Logo Questions Linux Laravel Mysql Ubuntu Git Menu
 

Returning a C string from a function

Tags:

c

Your function signature needs to be:

const char * myFunction()
{
    return "my String";
}

Background:

It's so fundamental to C & C++, but little more discussion should be in order.

In C (& C++ for that matter), a string is just an array of bytes terminated with a zero byte - hence the term "string-zero" is used to represent this particular flavour of string. There are other kinds of strings, but in C (& C++), this flavour is inherently understood by the language itself. Other languages (Java, Pascal, etc.) use different methodologies to understand "my string".

If you ever use the Windows API (which is in C++), you'll see quite regularly function parameters like: "LPCSTR lpszName". The 'sz' part represents this notion of 'string-zero': an array of bytes with a null (/zero) terminator.

Clarification:

For the sake of this 'intro', I use the word 'bytes' and 'characters' interchangeably, because it's easier to learn this way.

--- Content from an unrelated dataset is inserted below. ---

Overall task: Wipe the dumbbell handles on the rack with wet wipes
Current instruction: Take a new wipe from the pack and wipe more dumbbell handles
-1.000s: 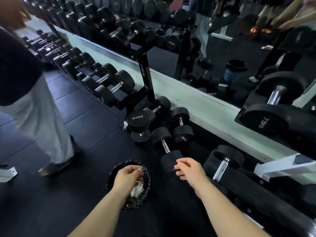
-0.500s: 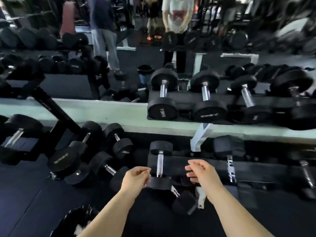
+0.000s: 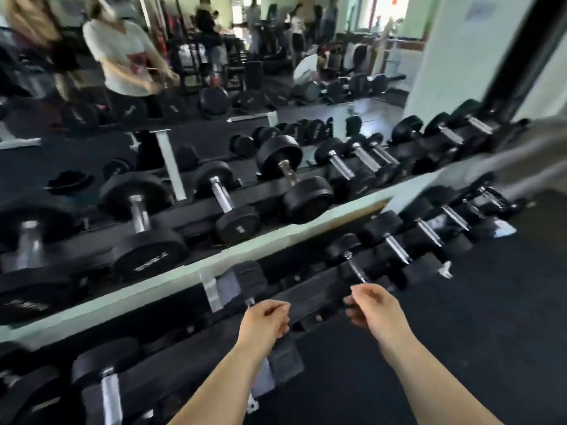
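Observation:
Black dumbbells with chrome handles lie on a two-tier black rack [image 3: 310, 289]. My left hand [image 3: 265, 322] hovers in front of the lower tier, fingers loosely curled, with nothing seen in it. My right hand [image 3: 376, 311] is beside it, fingers bent and apart, empty, just below the chrome handle of a small dumbbell [image 3: 357, 271]. Neither hand touches a handle. No wet wipe is in view. More small dumbbells [image 3: 397, 248] run to the right, and a larger one [image 3: 110, 397] sits at the lower left.
The upper tier holds big dumbbells [image 3: 139, 213]. Behind it a mirror [image 3: 368, 111] reflects the gym, several people, and a person in a white shirt [image 3: 122, 56]. Black rubber floor [image 3: 460, 348] lies to the right. A white pillar [image 3: 454, 56] stands at the far right.
My left hand held a crumpled wipe over a black bin, which has left the view. The view swung right along the rack, and both hands now hover empty at the lower tier.

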A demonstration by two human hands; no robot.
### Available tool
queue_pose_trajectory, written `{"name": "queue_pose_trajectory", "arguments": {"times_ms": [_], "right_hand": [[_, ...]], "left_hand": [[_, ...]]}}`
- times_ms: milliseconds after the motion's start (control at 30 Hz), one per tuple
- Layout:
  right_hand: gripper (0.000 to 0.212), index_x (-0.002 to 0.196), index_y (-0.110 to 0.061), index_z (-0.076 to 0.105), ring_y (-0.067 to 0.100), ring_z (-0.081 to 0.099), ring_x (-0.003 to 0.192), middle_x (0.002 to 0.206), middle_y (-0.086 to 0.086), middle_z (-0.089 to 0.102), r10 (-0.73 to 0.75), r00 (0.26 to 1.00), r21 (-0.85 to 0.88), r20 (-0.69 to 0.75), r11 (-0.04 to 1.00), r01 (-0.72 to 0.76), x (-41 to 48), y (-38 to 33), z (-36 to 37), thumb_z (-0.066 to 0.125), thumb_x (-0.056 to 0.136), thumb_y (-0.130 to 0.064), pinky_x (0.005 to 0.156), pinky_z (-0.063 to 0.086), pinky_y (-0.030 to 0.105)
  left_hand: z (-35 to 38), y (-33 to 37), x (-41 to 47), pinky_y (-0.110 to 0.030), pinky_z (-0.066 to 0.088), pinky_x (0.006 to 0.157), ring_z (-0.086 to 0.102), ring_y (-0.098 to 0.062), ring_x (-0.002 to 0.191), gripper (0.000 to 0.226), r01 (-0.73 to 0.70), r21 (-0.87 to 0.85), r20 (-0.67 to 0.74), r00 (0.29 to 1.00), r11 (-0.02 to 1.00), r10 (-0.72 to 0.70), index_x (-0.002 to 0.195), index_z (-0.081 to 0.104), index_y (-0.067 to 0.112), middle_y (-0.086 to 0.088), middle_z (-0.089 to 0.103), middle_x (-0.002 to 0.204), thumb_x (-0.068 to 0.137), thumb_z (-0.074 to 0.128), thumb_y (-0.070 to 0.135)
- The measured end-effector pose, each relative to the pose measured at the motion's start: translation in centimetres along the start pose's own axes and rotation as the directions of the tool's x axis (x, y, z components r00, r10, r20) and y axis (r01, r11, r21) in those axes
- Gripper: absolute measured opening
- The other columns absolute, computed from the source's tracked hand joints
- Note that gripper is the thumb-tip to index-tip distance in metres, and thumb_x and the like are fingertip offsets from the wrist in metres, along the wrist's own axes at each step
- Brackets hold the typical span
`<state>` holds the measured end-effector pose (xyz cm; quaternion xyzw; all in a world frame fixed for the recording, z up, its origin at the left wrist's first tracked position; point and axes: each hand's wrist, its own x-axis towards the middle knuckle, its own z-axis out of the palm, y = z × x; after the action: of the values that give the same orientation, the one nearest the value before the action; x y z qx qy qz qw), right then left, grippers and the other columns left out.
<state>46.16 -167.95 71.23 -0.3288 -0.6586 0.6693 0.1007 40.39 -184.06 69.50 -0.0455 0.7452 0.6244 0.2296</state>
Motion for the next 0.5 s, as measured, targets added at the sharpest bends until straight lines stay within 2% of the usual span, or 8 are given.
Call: {"name": "queue_pose_trajectory", "arguments": {"times_ms": [133, 333, 500], "right_hand": [[0.021, 0.075, -0.015, 0.056, 0.015, 0.053, 0.058, 0.071, 0.003, 0.06, 0.023, 0.989, 0.072, -0.148, 0.997, -0.012, 2.7, 0.5, -7.1, 0.047, 0.091, -0.005, 0.059, 0.044, 0.026], [0.018, 0.079, -0.015, 0.054, 0.015, 0.052, 0.058, 0.072, 0.003, 0.059, 0.112, 0.94, 0.182, -0.323, 0.982, -0.055, 8.8, 0.7, -17.8, 0.047, 0.091, -0.003, 0.06, 0.045, 0.026], [0.016, 0.081, -0.017, 0.056, 0.014, 0.054, 0.06, 0.074, 0.0, 0.061, 0.141, 0.894, 0.216, -0.425, 0.975, -0.051, 17.1, -0.4, -25.6, 0.05, 0.088, -0.004, 0.061, 0.047, 0.024]], "left_hand": [[8.0, 1.1, 2.8, -0.013, 0.041, 0.047, 0.053, -0.004, 0.045, 0.02, -0.013, 0.087, 0.139, 0.99, 0.996, 0.0, 0.076, 0.061, 0.015, -0.001, 0.055, 0.061, 0.092, 0.051, 0.008], [20.8, 3.0, 6.9, -0.017, 0.043, 0.056, 0.052, -0.008, 0.056, 0.022, -0.053, 0.179, 0.345, 0.939, 0.982, -0.012, 0.075, 0.06, 0.018, 0.0, 0.056, 0.065, 0.092, 0.051, 0.009], [31.9, 6.2, 13.7, -0.019, 0.045, 0.062, 0.053, -0.01, 0.061, 0.021, -0.071, 0.209, 0.434, 0.9, 0.975, -0.027, 0.079, 0.062, 0.016, 0.0, 0.057, 0.067, 0.093, 0.049, 0.008]]}}
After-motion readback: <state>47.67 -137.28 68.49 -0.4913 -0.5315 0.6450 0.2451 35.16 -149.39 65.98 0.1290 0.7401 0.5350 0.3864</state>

Be aware that there are other methods (wide-characters, and multi-byte character systems (mbcs)) that are used to cope with international characters. UTF-8 is an example of an mbcs. For the sake of intro, I quietly 'skip over' all of this.

Memory:

This means that a string like "my string" actually uses 9+1 (=10!) bytes. This is important to know when you finally get around to allocating strings dynamically.

So, without this 'terminating zero', you don't have a string. You have an array of characters (also called a buffer) hanging around in memory.

Longevity of data:

The use of the function this way:

const char * myFunction()
{
    return "my String";
}

int main()
{
    const char* szSomeString = myFunction(); // Fraught with problems
    printf("%s", szSomeString);
}

... will generally land you with random unhandled-exceptions/segment faults and the like, especially 'down the road'.

In short, although my answer is correct - 9 times out of 10 you'll end up with a program that crashes if you use it that way, especially if you think it's 'good practice' to do it that way. In short: It's generally not.

For example, imagine some time in the future, the string now needs to be manipulated in some way. Generally, a coder will 'take the easy path' and (try to) write code like this:

const char * myFunction(const char* name)
{
    char szBuffer[255];
    snprintf(szBuffer, sizeof(szBuffer), "Hi %s", name);
    return szBuffer;
}

That is, your program will crash because the compiler (may/may not) have released the memory used by szBuffer by the time the printf() in main() is called. (Your compiler should also warn you of such problems beforehand.)

There are two ways to return strings that won't barf so readily.

  1. returning buffers (static or dynamically allocated) that live for a while. In C++ use 'helper classes' (for example, std::string) to handle the longevity of data (which requires changing the function's return value), or
  2. pass a buffer to the function that gets filled in with information.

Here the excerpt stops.